{THIS TIME}

 

I had a “voice of God” moment last week. I was cleaning my office desk and glanced at the cork board hanging above. Pinned there is the picture of our embryo, the one that won’t ever become the baby we asked for.

“I gave you this time for a reason”

I heard it loud and clear (in my head of course). I knew instantly it was a message from above. I am grateful to have heard His voice like this before and could recognize it. I stopped in my tracks, took a deep breath and whispered “thank you”.

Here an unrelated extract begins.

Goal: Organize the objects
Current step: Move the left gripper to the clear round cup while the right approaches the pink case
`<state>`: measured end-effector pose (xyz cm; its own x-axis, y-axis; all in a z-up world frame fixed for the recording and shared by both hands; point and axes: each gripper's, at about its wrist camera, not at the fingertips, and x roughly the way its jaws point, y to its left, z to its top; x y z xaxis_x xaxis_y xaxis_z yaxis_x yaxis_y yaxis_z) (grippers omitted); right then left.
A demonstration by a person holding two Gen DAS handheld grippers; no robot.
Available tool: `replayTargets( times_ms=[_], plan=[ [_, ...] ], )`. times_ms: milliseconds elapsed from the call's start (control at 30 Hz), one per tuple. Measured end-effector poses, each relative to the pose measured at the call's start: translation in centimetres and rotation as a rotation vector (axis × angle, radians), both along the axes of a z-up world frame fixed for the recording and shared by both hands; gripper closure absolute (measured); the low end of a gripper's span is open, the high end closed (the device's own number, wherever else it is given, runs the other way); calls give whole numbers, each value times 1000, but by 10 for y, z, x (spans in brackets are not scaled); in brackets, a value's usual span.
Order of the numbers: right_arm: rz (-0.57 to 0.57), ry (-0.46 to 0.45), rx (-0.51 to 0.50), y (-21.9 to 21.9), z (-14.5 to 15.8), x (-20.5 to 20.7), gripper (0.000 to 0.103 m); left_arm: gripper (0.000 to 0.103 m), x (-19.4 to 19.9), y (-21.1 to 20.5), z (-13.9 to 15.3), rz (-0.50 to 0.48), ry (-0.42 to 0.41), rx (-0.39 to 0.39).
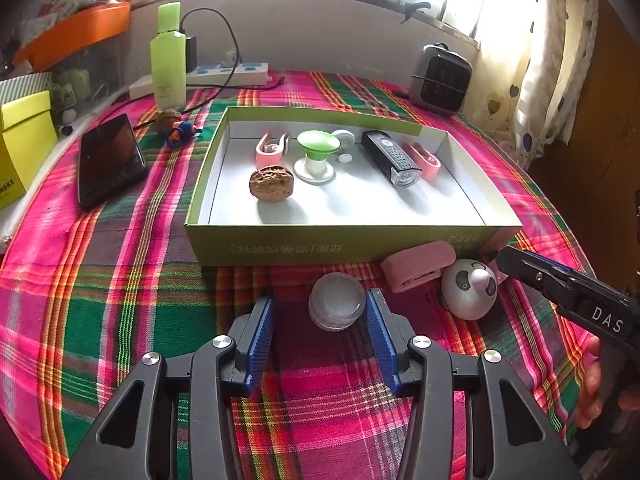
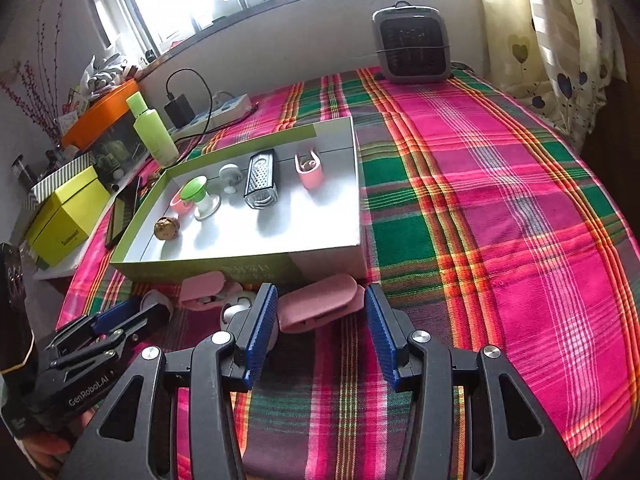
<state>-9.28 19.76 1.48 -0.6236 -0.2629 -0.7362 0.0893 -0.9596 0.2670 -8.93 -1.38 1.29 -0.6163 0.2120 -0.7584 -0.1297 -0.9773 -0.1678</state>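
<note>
Covering the counter (image 1: 120, 280) is a woven plaid cloth in pink, green and orange, and on it sits a shallow rectangular cardboard box (image 1: 340, 244) with green outer walls and a white inside. Within the box lie a wrinkled brown walnut (image 1: 272, 184), a green-and-white suction cup (image 1: 316, 156) with a flared top, a small white round disc (image 1: 345, 158), a black ribbed lamp (image 1: 390, 158) with a clear lens, and two pink U-shaped clips (image 1: 270, 148) (image 1: 424, 160).

In front of the box's near wall rest a translucent round domed cap (image 1: 337, 306), a smooth pink oblong case (image 1: 418, 266) and a glossy white rounded panda figure (image 1: 468, 290); the case and figure sit just beside each other.

The left claw (image 1: 320, 320) points down at a slant with its blue ribbed pads on either side of the cap; the right pad looks to touch the cap, while a gap shows at the left pad, so the jaws stand apart and are not clamped.

The right claw (image 2: 320, 320), tilted downward likewise, holds its jaws wide around another pink oblong case (image 2: 320, 306) lying on the cloth, with space left beside the right pad. From the left wrist view, the black tip of that claw reaches in close to the panda figure, with a hand (image 1: 596, 384) behind it.
</note>
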Motion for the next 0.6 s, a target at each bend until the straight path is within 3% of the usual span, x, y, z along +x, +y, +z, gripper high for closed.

God gave me THIS time for a reason. The message was both reassuring, there is purpose to the pain, and heavy. It felt almost like a command, a challenge. I’ve been wrestling with what to do with this knowledge. How do I make the most of this time if it was given to me for a reason? What does that look like? I don’t want to waste it.

Two bible verses have popped up this week since hearing that voice. They seem to reaffirm that there is a purpose to this season. Urging me to be patient and to keep moving forward.

James 1:2-4  Consider it pure joy, my brothers and sisters, whenever you face trials of many kinds, because you know that the testing of your faith produces perseverance. Let perseverance finish its work so that you may be mature and complete, not lacking anything.

Genesis 50:20 You intended to harm me, but God intended it for good to accomplish what is now being done, the saving of many lives.

This time is preparing me.

This time is being worked for good.

This time is making me better.

I’ve been talking about my big dreams on Instagram a lot lately. Dreams to build a business that makes an impact in people’s lives. Dreams to write my story so that other people can embrace theirs. Dreams to quit my day job, but still provide financially. Dreams to be able to be more present for Austin and my husband. Dreams to be an example of bravery, authenticity and hard work for my family. Dreams to become the best version of myself- the one God had in mind when he created me.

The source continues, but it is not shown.